Pick each line containing "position" out of the records.

##### Material for this exercise #####

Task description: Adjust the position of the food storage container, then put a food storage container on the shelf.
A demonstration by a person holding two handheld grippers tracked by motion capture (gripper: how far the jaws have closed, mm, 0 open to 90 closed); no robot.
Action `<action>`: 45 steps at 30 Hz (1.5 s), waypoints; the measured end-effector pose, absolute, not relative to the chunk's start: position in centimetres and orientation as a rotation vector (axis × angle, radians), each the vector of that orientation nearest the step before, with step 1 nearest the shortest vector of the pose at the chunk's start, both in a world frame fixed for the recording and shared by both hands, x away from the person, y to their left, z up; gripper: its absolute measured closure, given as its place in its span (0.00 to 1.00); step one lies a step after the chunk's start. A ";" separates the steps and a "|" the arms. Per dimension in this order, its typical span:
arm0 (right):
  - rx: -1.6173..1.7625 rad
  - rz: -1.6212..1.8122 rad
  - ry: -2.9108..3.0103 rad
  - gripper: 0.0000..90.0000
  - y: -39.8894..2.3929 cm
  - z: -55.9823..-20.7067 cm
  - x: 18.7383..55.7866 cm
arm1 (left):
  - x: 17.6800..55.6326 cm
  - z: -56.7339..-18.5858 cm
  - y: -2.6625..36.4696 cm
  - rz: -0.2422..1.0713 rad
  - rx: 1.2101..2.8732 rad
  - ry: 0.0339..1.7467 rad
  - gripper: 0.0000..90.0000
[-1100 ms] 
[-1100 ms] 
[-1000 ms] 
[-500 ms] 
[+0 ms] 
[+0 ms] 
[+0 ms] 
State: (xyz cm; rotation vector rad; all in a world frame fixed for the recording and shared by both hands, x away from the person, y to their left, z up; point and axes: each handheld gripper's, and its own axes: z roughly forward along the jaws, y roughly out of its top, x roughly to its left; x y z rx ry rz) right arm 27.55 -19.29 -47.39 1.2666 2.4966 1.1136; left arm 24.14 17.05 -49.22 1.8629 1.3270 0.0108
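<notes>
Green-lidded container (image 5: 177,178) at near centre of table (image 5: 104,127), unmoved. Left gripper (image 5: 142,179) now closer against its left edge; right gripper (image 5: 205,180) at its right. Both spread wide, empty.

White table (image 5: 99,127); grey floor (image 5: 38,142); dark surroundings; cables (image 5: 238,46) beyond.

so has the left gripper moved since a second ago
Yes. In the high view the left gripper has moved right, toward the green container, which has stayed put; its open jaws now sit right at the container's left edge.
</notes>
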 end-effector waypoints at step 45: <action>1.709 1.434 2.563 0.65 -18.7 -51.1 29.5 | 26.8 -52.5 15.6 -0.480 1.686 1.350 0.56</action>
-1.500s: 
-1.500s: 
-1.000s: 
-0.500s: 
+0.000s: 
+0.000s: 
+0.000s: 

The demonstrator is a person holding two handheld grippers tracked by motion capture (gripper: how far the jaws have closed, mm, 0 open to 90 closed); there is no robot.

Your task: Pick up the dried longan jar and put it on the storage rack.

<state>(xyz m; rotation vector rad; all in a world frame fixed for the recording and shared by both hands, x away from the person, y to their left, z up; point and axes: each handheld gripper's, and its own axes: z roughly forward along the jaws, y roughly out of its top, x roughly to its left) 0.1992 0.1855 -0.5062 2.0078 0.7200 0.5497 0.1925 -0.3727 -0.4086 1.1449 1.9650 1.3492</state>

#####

▸ Response to the exercise
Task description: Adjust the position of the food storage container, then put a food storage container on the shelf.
Action `<action>`: 45 steps at 30 Hz (1.5 s), waypoints; the measured end-effector pose, absolute, not relative to the chunk's start: position in centimetres and orientation as a rotation vector (axis × angle, radians), each the vector of that orientation nearest the step before, with step 1 nearest the shortest vector of the pose at the chunk's start, both in a world frame fixed for the recording and shared by both hands, x away from the person, y to their left, z up; gripper: its absolute measured closure, given as its place in its span (0.00 to 1.00); step one lies a step after the chunk's start. A ";" separates the steps and a "|" the arms. Per dimension in this order, its typical span:

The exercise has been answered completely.